After that, Isaiah will join the Fort Scott Community College track and field team. Isaiah said Fort Scott was not originally on his radar, but he looked at various Division II schools located nearby. He ultimately chose to run for the Greyhounds because he connected with Fort Scott's head track and field coach Philip Redrick.
“He was a former professional sprinter and he did bobsledding,” Isaiah said. “I really liked what he was doing. I saw how he was improving people at his college and making them better.”
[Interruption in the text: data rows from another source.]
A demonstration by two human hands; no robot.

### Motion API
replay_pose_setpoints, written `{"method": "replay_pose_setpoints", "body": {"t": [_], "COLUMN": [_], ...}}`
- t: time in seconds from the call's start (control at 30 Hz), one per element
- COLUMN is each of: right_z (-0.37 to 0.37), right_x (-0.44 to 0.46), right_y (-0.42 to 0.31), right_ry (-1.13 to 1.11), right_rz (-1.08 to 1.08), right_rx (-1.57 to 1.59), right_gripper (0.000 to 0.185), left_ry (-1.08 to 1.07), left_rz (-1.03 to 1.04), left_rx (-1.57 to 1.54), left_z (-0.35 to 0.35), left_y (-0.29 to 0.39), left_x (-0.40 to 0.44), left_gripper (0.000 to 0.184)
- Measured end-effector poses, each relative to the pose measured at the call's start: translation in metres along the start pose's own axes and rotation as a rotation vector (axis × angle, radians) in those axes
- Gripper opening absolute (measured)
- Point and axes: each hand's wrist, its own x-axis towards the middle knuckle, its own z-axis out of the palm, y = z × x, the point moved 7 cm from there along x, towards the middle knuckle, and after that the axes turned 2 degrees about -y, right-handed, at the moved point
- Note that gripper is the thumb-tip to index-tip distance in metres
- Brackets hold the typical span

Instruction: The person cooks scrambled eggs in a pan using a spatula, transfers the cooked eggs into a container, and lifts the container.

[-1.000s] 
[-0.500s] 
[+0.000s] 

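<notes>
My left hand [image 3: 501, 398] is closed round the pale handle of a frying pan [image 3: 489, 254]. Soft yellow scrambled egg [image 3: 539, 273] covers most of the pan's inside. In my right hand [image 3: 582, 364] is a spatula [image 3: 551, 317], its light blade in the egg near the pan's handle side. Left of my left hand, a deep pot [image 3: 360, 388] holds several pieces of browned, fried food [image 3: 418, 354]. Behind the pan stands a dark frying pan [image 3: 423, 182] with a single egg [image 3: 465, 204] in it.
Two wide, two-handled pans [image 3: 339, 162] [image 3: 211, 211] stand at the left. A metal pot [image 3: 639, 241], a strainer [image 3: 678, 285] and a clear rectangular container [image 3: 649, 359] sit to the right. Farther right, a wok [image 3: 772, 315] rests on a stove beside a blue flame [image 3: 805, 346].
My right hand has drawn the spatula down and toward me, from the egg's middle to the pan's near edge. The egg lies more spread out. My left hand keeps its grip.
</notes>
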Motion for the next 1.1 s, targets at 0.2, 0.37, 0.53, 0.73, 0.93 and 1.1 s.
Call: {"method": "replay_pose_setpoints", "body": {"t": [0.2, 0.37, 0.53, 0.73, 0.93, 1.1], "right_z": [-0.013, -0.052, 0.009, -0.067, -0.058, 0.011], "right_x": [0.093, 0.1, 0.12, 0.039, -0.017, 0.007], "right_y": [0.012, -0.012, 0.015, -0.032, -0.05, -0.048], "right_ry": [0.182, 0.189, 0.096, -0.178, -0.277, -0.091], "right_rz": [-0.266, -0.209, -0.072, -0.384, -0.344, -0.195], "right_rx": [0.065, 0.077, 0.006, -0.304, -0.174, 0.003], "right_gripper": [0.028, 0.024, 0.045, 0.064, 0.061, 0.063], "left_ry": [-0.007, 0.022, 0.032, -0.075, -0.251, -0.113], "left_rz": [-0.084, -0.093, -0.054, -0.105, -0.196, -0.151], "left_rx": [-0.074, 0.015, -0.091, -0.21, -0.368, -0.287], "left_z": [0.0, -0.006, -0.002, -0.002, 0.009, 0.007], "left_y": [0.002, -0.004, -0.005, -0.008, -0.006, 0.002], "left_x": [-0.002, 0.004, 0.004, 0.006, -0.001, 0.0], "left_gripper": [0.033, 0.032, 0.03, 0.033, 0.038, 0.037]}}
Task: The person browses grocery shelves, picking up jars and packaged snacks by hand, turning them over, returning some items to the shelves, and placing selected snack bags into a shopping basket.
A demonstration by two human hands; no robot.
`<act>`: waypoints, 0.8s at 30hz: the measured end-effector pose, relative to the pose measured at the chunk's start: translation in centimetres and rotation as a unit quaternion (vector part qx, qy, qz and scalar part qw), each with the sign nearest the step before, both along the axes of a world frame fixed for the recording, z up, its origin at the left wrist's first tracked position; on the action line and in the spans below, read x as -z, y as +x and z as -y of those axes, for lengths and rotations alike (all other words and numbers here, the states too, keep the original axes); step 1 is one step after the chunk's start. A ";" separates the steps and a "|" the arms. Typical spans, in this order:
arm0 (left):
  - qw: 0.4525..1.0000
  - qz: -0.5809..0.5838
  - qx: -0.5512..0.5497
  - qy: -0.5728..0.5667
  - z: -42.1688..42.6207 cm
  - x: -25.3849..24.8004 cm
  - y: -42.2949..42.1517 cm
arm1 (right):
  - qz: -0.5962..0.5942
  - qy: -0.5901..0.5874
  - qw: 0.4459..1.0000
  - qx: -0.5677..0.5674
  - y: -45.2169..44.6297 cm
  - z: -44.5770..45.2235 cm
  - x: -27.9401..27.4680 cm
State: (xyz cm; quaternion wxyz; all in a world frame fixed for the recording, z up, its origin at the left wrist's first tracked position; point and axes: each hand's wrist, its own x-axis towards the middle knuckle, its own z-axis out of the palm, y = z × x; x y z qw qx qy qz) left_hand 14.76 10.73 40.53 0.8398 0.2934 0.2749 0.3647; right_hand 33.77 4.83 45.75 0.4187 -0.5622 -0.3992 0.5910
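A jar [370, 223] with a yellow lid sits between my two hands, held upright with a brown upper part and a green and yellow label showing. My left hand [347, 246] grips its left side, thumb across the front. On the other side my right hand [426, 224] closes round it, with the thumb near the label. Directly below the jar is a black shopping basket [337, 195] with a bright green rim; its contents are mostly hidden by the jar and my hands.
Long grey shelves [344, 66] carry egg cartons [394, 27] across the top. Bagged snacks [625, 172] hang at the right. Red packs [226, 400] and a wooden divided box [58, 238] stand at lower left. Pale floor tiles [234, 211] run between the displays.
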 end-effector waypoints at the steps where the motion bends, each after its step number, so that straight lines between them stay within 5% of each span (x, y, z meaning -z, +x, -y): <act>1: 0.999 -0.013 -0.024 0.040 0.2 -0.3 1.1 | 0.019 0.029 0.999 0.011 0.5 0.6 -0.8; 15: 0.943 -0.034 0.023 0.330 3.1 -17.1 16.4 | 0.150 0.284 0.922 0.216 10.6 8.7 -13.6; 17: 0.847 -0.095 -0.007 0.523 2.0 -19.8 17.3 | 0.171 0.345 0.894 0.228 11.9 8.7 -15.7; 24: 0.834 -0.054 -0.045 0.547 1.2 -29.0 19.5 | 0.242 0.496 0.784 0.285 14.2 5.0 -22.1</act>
Redrick's experience as a runner matches up well with what Isaiah is hoping to accomplish. Redrick also took the junior college route before ultimately ending up at Texas Southern University. There he became a three-time All-American on his way to breaking a dozen school and conference records. He also reached the top 15 of sprinters in the world in 2011 before eventually joining the coaching ranks.
In addition to Redrick’s accomplishments mirroring Isaiah’s hopes for his own running career, Isaiah and Tony liked what they saw when they looked at Fort Scott’s roster and previous success with sprinters.
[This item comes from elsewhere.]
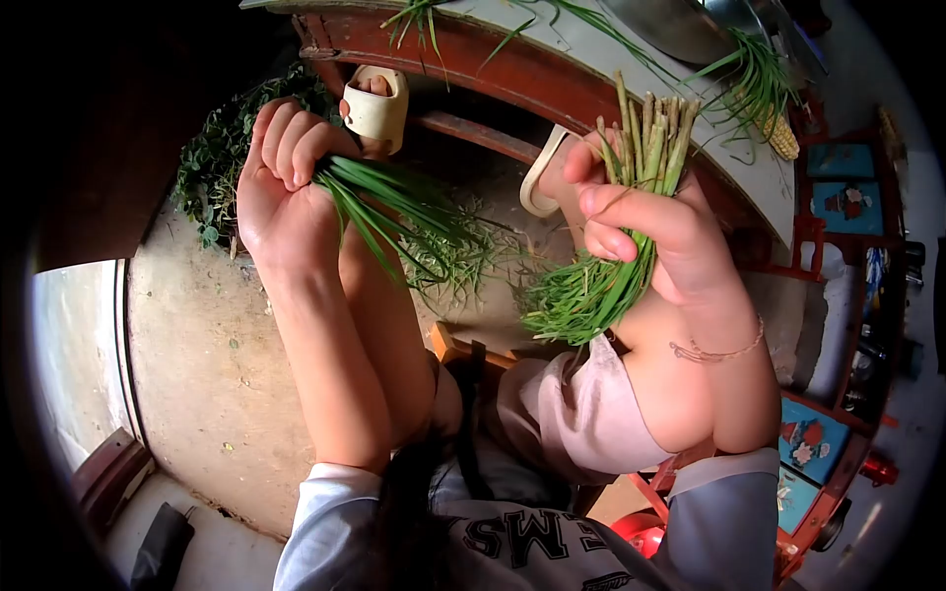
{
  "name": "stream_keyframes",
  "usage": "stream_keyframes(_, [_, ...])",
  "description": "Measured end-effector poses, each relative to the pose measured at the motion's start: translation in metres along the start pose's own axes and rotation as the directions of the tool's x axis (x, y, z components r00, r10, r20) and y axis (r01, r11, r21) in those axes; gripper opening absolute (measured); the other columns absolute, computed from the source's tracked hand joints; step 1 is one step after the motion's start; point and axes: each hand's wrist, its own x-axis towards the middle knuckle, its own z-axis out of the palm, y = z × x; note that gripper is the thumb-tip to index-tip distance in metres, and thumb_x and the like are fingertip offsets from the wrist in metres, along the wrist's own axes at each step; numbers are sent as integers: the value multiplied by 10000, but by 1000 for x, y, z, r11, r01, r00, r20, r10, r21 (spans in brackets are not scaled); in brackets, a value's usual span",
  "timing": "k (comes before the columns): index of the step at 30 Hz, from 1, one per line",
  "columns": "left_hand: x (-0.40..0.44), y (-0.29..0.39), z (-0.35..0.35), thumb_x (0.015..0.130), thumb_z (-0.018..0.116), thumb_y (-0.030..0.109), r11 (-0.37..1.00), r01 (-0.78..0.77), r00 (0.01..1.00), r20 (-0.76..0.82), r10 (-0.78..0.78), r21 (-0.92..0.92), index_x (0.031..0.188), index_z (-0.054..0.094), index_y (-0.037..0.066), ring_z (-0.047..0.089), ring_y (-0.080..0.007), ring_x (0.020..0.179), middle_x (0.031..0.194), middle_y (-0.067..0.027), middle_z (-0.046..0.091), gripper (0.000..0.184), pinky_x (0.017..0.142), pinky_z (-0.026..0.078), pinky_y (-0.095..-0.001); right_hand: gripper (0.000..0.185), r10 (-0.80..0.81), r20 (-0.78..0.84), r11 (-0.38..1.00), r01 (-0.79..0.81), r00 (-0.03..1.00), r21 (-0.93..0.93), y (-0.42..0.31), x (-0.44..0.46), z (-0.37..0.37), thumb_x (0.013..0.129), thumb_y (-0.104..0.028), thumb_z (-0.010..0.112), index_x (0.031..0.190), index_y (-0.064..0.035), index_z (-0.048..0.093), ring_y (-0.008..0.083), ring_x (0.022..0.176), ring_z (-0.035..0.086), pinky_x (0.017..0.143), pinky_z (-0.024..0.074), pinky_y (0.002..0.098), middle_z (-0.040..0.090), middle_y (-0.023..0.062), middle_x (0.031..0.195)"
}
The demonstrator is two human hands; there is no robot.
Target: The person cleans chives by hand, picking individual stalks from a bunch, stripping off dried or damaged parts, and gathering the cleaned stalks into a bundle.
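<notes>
My left hand [286,177] is closed around a small bunch of long green chives [394,202], whose leaves hang out to the right over my leg. On the other side, my right hand [650,222] grips a thicker bunch of chives [645,148]. Its pale, brownish stalk ends point up and its thin green ends hang down above my knee. The two hands are apart, each holding its own bunch.
A white-topped table [759,182] carries a metal bowl [675,30], corn [781,136] and loose chives [754,84]. Leafy greens [212,177] lie on the floor at left, with green scraps [468,261] between my legs. A red rack [813,246] stands at right.
</notes>
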Motion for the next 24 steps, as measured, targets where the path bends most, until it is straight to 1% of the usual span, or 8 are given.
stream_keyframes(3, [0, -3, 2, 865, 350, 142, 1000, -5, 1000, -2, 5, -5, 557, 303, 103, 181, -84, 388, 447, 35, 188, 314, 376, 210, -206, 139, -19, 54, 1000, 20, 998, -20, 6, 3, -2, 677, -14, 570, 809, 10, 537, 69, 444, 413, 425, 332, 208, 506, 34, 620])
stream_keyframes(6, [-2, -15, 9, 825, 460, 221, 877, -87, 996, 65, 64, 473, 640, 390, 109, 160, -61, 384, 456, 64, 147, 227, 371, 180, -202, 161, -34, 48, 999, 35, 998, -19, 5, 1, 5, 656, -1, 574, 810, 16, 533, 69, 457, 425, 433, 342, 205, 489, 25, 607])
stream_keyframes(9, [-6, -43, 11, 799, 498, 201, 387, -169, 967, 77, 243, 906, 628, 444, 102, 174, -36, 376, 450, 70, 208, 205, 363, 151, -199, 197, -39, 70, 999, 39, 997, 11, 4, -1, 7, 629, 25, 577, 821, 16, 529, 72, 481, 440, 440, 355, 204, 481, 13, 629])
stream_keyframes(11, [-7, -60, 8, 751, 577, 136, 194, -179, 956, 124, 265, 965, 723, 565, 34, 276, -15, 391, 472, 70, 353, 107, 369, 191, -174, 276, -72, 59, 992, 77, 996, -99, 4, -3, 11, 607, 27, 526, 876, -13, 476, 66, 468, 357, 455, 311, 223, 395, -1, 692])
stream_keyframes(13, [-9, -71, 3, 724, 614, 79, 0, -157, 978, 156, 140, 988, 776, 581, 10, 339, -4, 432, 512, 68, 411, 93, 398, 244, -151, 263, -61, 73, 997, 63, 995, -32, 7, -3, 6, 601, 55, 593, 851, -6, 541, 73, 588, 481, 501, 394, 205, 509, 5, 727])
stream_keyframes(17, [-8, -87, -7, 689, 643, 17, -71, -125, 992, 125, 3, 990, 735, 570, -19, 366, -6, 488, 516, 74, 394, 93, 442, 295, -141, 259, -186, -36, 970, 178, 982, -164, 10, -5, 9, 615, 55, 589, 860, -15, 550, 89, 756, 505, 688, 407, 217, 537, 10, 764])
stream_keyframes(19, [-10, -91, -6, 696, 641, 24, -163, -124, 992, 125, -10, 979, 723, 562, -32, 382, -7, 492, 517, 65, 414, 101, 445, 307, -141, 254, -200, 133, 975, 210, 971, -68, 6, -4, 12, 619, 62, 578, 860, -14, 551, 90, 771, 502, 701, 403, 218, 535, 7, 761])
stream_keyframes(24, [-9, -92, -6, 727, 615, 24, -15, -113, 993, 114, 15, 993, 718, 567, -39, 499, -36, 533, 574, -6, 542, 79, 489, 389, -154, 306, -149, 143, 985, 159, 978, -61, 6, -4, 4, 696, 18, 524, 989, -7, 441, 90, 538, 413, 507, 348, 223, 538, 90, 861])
“The coaches had a history of improving times when the kids got in there to when they left in two years,” Tony said.
Tony, who describes himself as a crazy “biohacker guy,” delved deep into the statistics surrounding the programs that his son was looking at joining. Tony said he could see a discernible difference in growth for sprinters in the Fort Scott program vs. many of those other programs.
“(Redrick) had 14 people on his roster who could break 11 in the 100,” Tony said.
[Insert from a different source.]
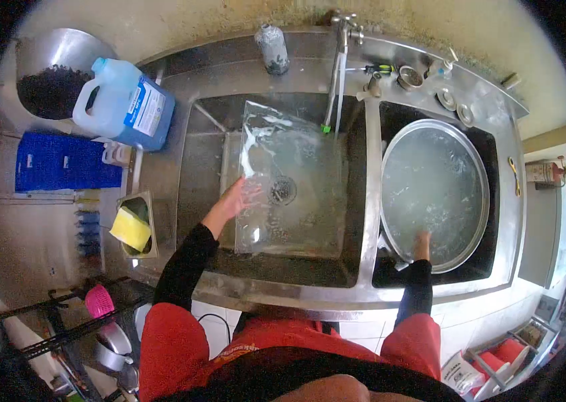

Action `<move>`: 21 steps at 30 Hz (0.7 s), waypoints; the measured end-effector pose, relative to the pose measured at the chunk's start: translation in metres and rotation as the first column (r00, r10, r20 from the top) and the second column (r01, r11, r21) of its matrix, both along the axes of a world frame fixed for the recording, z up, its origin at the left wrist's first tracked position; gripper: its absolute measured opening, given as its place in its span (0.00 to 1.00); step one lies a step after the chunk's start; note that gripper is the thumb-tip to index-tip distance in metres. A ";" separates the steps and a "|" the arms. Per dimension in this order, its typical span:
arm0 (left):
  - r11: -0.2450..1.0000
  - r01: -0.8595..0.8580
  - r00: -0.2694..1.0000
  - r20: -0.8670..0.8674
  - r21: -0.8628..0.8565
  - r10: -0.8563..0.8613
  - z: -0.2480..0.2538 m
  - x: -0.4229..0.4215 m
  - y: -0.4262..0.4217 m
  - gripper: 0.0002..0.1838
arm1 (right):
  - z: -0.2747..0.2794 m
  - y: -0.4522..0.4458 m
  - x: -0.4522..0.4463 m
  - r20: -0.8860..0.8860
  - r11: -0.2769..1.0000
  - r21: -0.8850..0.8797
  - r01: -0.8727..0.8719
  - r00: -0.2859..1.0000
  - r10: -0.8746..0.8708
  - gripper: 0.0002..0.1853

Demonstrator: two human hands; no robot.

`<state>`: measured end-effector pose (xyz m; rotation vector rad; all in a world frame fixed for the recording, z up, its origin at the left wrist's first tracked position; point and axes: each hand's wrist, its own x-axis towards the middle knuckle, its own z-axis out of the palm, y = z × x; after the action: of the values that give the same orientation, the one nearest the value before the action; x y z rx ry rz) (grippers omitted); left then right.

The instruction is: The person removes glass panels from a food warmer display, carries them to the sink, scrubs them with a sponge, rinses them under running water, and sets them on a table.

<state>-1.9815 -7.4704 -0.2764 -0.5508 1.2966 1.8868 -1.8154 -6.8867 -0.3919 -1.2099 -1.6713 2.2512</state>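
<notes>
- The clear plastic container (296, 157), streaked with white suds, is in the left sink basin (303, 269), above or against its floor; the exact contact cannot be told.
- The left hand (237, 198) appears to grasp its left edge, fingers showing partly through the clear wall.
- The right hand (423, 240) is dipped in cloudy water inside a large round metal pot (482, 195) in the right sink basin (387, 273) — whether it is clenched, loose or grasping something cannot be told.
- The container looks light and stiff, likely slippery where sudsy and liable to crack if knocked; an edge away from the foam should give the surest hold.
- The pot, full of water, would be heavy; its rim is the place to hold.
- The steel counter (229, 79) looks wet and hard; a faucet (340, 50) stands behind the basins.
- Leftward — a blue liquid jug (125, 104) and a yellow sponge (130, 228); white tiles (363, 329) cover the floor.
</notes>
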 end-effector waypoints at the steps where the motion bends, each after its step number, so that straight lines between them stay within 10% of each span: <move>1: 1.000 0.011 1.000 0.007 -0.002 -0.011 0.003 0.000 0.001 0.29 | 0.001 -0.009 0.002 -0.142 0.953 -0.292 -0.077 0.989 0.037 0.18; 4: 1.000 -0.006 0.999 0.033 -0.027 0.007 0.016 0.000 0.012 0.30 | 0.062 -0.059 -0.051 -0.213 0.728 -0.668 -0.154 0.977 0.011 0.19; 7: 1.000 0.019 1.000 0.014 0.022 -0.020 0.024 0.002 0.018 0.31 | 0.201 -0.175 -0.126 -0.450 0.499 -0.479 -0.722 0.690 0.566 0.25; 10: 0.995 0.042 0.999 -0.001 0.089 -0.042 0.022 0.003 0.022 0.32 | 0.180 -0.280 -0.184 -0.531 0.241 -0.463 -0.853 0.485 0.695 0.27; 13: 0.997 0.028 1.000 0.003 0.065 -0.029 0.021 0.002 0.023 0.32 | 0.205 -0.322 -0.224 -0.464 0.502 -0.202 -0.841 0.533 0.707 0.28; 17: 0.999 0.019 0.998 0.063 0.036 -0.021 0.013 0.003 0.014 0.30 | 0.197 -0.234 -0.226 -0.406 0.910 -0.007 -0.415 0.833 0.377 0.30; 18: 1.000 0.017 0.998 0.055 0.013 -0.017 0.011 0.003 0.013 0.30 | 0.187 -0.192 -0.206 -0.320 0.882 0.373 -0.287 0.853 0.413 0.28; 21: 1.000 -0.013 0.999 0.043 -0.024 0.014 0.015 0.002 0.018 0.30 | 0.013 -0.032 -0.118 -0.172 0.818 0.549 0.174 0.981 -0.093 0.22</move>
<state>-1.9798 -7.4520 -0.2610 -0.6110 1.2916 1.8629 -1.9337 -6.9189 -0.3784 -0.9574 -1.9232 1.5378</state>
Isaiah said it was important to him to join a team with that much in-house competition.
“I had options to go somewhere (else), but I didn’t want to be the fastest dude on the team,” Isaiah said. “I want to go somewhere where I have three or four guys just as fast as me so I can get better. That’s what Fort Scott is.
“My future goal is that I would like to run as a career and see how far I can go."
His ultimate goal would be to compete at the Olympics and see if he can bring home some gold.
After that, Isaiah said he’d be interested in pursuing a coaching career like his dad. Tony already sees some signs that Isaiah can pull it off. Tony uses his son as a live-action example for coaching up the rest of the Pleasanton sprinters.
“I can talk about pushing out of the blocks, splitting your arms and keeping your face down,” Tony said. “When kids are struggling to do it, they can just look over at Isaiah. He’s a good example on what to do and how to apply what I’m saying.
“He’s actually teaches hands-on as well.”
In addition to giving Pleasanton a coaching assist, Isaiah has also served as a walking recruitment poster for the team. Tony said the program has seen the number of sprinters on the team double from last year to this year, and he has no doubt his son affected that trend.
“Everyone wants to be a sprinter after seeing him be successful,” Tony said.
Pleasanton senior Isaiah Bates wins the 100-meter race final during the KU Relays on April 15, 2023 at Rock Chalk Park in Lawrence.